Há sete anos, quando apresentou sua candidatura para sediar os Jogos Olímpicos de 2016, a cidade do Rio de Janeiro afirmou que a qualidade de seu ar estava dentro dos limites recomendados pela Organização Mundial da Saúde (OMS) e garantiu que faria melhorias no controle dessa qualidade até a realização da competição. Hoje, faltando poucos dias para o início dos eventos esportivos, o ar carioca está pior do que em 2009 – que, a despeito da declaração oficial, não estava nem perto do recomendado pela OMS.
Segundo levantamento feito pela agência Reuters, usando dados oficiais, o ar na região metropolitana do Rio de Janeiro está duas a três vezes acima do limite anual da OMS para MP 10 (material particulado com diâmetro de 10 mícrons ou menos). Esse material é lançado diariamente para a atmosfera pela frota de 2,7 milhões de veículos motorizados que roda pelas ruas cariocas. De 2010 a 2014, a metrópole carioca apresentou média anual de 52 MP 10 por metro cúbico de ar, segundo dados do Instituto Estadual do Ambiente do Rio de Janeiro (INEA).
Para efeito de comparação, na última edição dos Jogos, realizada há quatro anos em Londres, o nível de MP 10 era de 23 por metro cúbico de ar. Pelos dados, a cidade do Rio de Janeiro tem o segundo ar mais poluído de todas as sedes olímpicas desde 1988, quando o nível de MP 10 começou a ser aferido. Apenas Pequim, sede dos Jogos de 2008, supera os índices do Rio de Janeiro – na capital chinesa, a concentração de MP 10 chegou a 82 durante a disputa da competição.
De acordo com a OMS, o MP afeta mais pessoas do que qualquer outro poluente atmosférico.
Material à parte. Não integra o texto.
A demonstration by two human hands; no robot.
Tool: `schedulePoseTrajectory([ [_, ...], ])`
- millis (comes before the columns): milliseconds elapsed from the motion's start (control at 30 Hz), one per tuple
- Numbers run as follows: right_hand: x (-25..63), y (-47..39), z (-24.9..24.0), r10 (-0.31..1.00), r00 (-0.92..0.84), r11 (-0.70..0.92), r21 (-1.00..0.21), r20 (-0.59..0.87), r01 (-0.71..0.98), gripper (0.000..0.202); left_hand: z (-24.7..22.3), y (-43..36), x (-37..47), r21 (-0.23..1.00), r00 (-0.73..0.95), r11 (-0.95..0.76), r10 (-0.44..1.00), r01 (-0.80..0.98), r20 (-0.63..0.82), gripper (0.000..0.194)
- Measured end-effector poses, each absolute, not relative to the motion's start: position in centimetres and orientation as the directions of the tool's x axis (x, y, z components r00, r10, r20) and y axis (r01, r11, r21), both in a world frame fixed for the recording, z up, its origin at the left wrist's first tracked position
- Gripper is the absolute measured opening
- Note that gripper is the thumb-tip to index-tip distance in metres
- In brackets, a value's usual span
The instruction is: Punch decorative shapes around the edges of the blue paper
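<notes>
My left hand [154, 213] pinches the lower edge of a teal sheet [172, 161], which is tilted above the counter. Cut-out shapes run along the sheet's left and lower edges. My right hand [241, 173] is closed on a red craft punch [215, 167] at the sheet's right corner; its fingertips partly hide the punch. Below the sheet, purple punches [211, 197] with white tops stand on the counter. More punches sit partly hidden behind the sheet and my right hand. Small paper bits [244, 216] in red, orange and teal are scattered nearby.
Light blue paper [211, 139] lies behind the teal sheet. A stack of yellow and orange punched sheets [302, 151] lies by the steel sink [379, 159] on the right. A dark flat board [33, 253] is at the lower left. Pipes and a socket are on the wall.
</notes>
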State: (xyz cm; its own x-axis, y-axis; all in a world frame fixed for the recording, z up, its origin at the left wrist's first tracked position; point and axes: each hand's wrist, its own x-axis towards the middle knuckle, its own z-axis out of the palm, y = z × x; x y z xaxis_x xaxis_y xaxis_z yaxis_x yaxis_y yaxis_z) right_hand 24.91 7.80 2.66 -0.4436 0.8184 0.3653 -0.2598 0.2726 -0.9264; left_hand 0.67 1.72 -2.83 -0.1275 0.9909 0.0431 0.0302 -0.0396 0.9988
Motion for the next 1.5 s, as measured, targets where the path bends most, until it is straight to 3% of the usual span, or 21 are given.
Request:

Em 2012, a exposição ao MP 10 causou 3,7 milhões de mortes prematuras em todo o mundo, estima a Organização.
“Definitivamente, isso não é ‘ar olímpico'”, apontou Paulo Saldiva, patologista da Universidade de São Paulo (USP), para a Reuters. “Muito se falou sobre a poluição da água no Rio, mas muito mais pessoas morrem por causa da sujeira do ar do que da água. Você não é obrigado a beber água da Baía de Guanabara, mas você é obrigado a respirar o ar do Rio”.
Usando metodologia da OMS, Saldiva calculou que a poluição atmosférica no RJ causou a morte de 5,4 mil pessoas em 2014. Esse número seria superior ao índice de mortes causadas pela violência urbana no ano passado (quase 3,2 mil óbitos), um problema crônico da capital fluminense.
A Reuters, em parceria com Saldiva, realizou 22 testes de uma hora cada separados para níveis do MP 2,5 (a partícula fina que apresenta o maior risco para a saúde) em pontos importantes dos Jogos no Rio de Janeiro: em frente ao Parque Olímpico e à Vila Olímpica; próximo à arena do vôlei de praia (Copacabana); e do lado de fora do estádio do Engenhão, sede das competições de atletismo e futebol. Para essa partícula, a OMS tem como limite seguro 25 MP 2,5 por metro cúbico de ar.
De acordo com a Reuters, os resultados mostraram que os atletas, os moradores do entorno e o público estão expostos a altos níveis de material particulado desse tipo. O Engenhão apresentou pico de 65 MP 2,5 durante um teste em 30 de junho, realizado no período da manhã, no mesmo horário em que acontecerá a competição de atletismo. Copacabana registrou nível 57 no mesmo dia, e a Vila Olímpica, 32.
A má qualidade do ar do Rio de Janeiro pressiona ainda mais o poder público sobre o legado esperado das Olimpíadas para a cidade. A situação das águas da Baía de Guanabara, palco das competição de vela e windsurf, virou polêmica internacional, com atletas temendo efeitos do contato com a água contaminada por dejetos de esgoto da cidade. O entorno do Parque e da Vila Olímpica, na Barra da Tijuca, também é alvo de críticas por poluição: as águas que banham essas instalações estão repletas de esgoto e material orgânico em decomposição, o que resulta em um cheiro fétido que certamente incomodará atletas e público.